Em mais de 230 anos, apenas três presidentes dos Estados Unidos enfrentaram um processo de impeachment, mas muitos temem que essa ferramenta constitucional se banalize frente a contextos de aprofundamento da divisão política.

A Constituição dos Estados Unidos proporciona um marco excepcional para expulsar um presidente culpado de “traição, corrupção” e “crimes mais graves”.

Enquanto a Câmara de Representantes é responsável por acusá-lo em uma votação que aprovará, ou não, o “impeachment”; o Senado é encarregado de julgá-lo. Para determinar seu afastamento definitivo, a Casa precisa do voto de dois terços da Câmara.

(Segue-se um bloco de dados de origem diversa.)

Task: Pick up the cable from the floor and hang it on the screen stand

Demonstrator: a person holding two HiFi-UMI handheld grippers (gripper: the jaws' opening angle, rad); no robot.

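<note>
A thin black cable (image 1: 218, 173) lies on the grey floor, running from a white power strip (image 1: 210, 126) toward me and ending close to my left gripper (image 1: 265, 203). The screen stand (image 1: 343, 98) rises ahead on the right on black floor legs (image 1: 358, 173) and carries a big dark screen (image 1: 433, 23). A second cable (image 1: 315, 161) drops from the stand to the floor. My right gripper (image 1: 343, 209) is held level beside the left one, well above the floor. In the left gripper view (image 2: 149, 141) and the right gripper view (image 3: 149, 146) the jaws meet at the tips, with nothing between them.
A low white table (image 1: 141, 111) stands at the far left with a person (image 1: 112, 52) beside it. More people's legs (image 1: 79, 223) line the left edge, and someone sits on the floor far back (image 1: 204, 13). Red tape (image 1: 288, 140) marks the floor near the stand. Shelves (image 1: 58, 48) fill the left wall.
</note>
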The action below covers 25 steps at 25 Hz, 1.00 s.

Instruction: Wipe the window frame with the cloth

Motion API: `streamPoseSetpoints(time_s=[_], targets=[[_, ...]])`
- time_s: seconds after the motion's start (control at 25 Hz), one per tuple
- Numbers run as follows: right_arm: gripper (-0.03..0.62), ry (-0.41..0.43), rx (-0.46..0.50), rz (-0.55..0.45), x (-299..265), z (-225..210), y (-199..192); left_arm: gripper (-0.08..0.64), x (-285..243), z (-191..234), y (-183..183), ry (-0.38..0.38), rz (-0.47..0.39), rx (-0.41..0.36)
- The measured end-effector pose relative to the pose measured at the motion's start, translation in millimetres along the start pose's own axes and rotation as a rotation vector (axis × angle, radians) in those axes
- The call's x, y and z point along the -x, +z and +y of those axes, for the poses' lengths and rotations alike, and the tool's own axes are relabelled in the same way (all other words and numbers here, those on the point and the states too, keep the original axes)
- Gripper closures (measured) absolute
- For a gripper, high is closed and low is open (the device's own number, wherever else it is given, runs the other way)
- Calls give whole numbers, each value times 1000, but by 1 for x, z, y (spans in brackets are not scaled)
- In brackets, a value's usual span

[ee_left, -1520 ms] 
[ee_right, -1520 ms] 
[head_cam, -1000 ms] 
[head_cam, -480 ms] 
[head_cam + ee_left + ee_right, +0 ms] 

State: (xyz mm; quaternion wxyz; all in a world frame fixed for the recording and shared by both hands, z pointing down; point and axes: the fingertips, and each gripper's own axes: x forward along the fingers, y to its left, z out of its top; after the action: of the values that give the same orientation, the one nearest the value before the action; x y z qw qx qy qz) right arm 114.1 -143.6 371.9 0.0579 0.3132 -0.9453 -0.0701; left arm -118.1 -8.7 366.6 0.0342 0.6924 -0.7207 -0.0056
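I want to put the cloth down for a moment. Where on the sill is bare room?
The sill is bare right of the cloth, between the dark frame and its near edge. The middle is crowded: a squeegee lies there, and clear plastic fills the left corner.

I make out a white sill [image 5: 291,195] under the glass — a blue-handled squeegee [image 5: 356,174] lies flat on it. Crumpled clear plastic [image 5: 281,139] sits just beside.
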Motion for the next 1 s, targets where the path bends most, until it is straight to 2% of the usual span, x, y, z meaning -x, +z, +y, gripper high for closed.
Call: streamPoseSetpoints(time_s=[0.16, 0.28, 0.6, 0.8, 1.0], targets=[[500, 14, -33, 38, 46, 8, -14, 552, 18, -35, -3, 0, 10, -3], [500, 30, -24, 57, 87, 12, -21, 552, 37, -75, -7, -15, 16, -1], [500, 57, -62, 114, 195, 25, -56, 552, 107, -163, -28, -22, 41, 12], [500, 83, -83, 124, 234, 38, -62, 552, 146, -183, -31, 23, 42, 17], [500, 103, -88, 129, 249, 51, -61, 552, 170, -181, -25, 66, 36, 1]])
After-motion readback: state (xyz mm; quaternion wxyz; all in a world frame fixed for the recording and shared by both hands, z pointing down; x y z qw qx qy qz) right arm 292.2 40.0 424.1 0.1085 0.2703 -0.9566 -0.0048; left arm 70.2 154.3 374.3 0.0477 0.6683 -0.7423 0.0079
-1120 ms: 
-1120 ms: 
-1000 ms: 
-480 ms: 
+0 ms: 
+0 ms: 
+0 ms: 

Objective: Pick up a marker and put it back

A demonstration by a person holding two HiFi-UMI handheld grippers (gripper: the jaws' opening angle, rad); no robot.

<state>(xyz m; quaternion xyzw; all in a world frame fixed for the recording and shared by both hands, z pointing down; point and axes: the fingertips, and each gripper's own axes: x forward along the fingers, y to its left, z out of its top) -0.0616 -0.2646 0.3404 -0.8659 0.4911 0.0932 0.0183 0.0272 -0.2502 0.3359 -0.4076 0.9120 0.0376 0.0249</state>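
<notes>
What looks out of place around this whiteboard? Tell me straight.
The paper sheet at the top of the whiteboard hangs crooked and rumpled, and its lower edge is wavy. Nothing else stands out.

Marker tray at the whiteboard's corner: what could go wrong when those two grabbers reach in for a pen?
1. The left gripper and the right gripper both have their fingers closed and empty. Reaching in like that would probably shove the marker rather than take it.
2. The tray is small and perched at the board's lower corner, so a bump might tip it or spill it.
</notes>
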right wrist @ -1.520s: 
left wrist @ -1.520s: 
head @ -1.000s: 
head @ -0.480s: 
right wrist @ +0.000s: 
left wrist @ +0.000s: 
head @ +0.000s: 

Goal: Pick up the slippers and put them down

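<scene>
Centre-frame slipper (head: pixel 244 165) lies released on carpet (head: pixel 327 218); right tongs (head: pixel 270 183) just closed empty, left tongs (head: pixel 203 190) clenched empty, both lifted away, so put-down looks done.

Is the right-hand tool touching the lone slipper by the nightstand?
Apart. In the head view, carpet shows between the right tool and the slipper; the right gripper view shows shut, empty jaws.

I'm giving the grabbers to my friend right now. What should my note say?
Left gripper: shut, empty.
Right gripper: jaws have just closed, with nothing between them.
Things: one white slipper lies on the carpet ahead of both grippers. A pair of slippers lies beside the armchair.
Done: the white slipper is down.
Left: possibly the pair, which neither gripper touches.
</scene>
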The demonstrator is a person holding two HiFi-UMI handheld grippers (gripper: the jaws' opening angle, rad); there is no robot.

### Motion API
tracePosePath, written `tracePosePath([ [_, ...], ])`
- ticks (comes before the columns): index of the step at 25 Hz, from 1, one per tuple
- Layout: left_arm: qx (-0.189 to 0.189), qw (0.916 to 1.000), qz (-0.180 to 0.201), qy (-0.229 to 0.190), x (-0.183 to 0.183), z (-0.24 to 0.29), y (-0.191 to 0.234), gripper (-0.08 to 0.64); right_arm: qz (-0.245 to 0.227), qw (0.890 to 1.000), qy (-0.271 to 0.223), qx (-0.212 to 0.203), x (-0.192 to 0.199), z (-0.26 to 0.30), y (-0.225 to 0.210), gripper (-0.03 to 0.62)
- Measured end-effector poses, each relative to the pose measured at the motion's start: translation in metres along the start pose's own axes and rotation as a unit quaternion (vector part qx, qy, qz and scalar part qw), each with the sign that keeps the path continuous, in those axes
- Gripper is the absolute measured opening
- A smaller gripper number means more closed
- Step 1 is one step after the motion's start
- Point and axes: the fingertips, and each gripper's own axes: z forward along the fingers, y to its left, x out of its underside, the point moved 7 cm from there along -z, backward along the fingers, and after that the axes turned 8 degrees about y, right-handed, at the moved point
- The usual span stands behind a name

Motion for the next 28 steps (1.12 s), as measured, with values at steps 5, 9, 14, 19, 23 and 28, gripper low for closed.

Somente Andrew Johnson, em 1868, Bill Clinton, em 1999, e Donald Trump sofreram este processo. Trata-se, portanto, de algo ainda raro na história política dos EUA.

Apenas 21 anos separam os julgamentos dos presidentes Clinton e Trump, lembrando que Richard Nixon renunciou em 1974, pouco antes de uma votação de “julgamento político” por sua ligação com o escândalo de espionagem política do Watergate.

Nos últimos anos, pairou a ameaça de julgamento político contra George W. Bush, pela invasão do Iraque e, embora de forma mais marginal, contra Barack Obama.

“O julgamento político de Trump é menos histórico do que a continuação de uma tendência alarmante”, escreveu Michael Gordon, ex-membro do governo Clinton, no site Business Insider.

“Levando-se em conta as crescentes divisões do nosso país”, acrescentou, “é provável que o ‘impeachment’ se torne algo normal”.

– Uma “arma” –

Os advogados de Trump usaram este argumento em sua exposição oral.

Sem se deterem nos fatos que pesam contra o magnata republicano (ter congelado a ajuda destinada à Ucrânia para obrigar este país a investigar um de seus adversários políticos), consideraram que, mesmo que fossem comprovados, não justificavam sua destituição.

“O parâmetro para a destituição não pode ser estabelecido tão baixo”, disse Jay Sekulow, caso contrário “terá um impacto no funcionamento da nossa República e na Constituição durante gerações”.

“O ‘impeachment’ vai se transformar na arma” do partido majoritário na Câmara de Representantes simplesmente porque “não gosta do presidente”, queixou-se o senador republicano Rand Paul.

O professor de Ciência Política da American University James Thurber, mostra seu ceticismo diante deste argumento.

“Sem dúvida, os Estados Unidos estão polarizados e continuarão polarizados por várias razões, e uma delas – não menos importante – é a divisão entre o rural e o urbano”, explicou à AFP.

O julgamento político é um assunto “tão sério” que “as pessoas não querem passar por isso de novo”.

“Existem outros mecanismos para competir entre partidos”, disse o professor Thurber.

– ‘Prestar atenção’ –

Este processo de destituição pode se voltar contra quem recorre a ele. Os republicanos saíram prejudicados nas pesquisas depois de processarem Clinton por suas mentiras sobre sua relação com Monica Lewinsky, então estagiária na Casa Branca.

No caso de Trump, as pesquisas estão divididas, e será necessário esperar a eleição presidencial de 3 de novembro para verificar seu impacto entre os eleitores.

Para Thurber, o uso do julgamento político no futuro dependerá, sobretudo, da atitude dos próximos presidentes, para os quais o exemplo de Trump pode ser um estímulo “a prestar mais atenção na forma como falam e agem”.

“Caso se baixe o parâmetro do ‘impeachment’, não é necessariamente algo ruim”, porque pode empurrar os sucessores de Trump a agirem “dentro dos limites de seus poderes constitucionais”, observou Mark Rozell, da George Mason University.

“Deveriam se perguntar todos os dias: Como isso vai aparecer na capa dos jornais? Como o Congresso reagirá a isso? Haverá algum procedimento legal?”, questiona Rozell.

Se Trump for reeleito, não será capaz de mudar sua atitude, disse Thurber.

Se isso acontecer, e os democratas mantiverem o controle da Câmara de Representantes, o acadêmico vê “outro julgamento político”.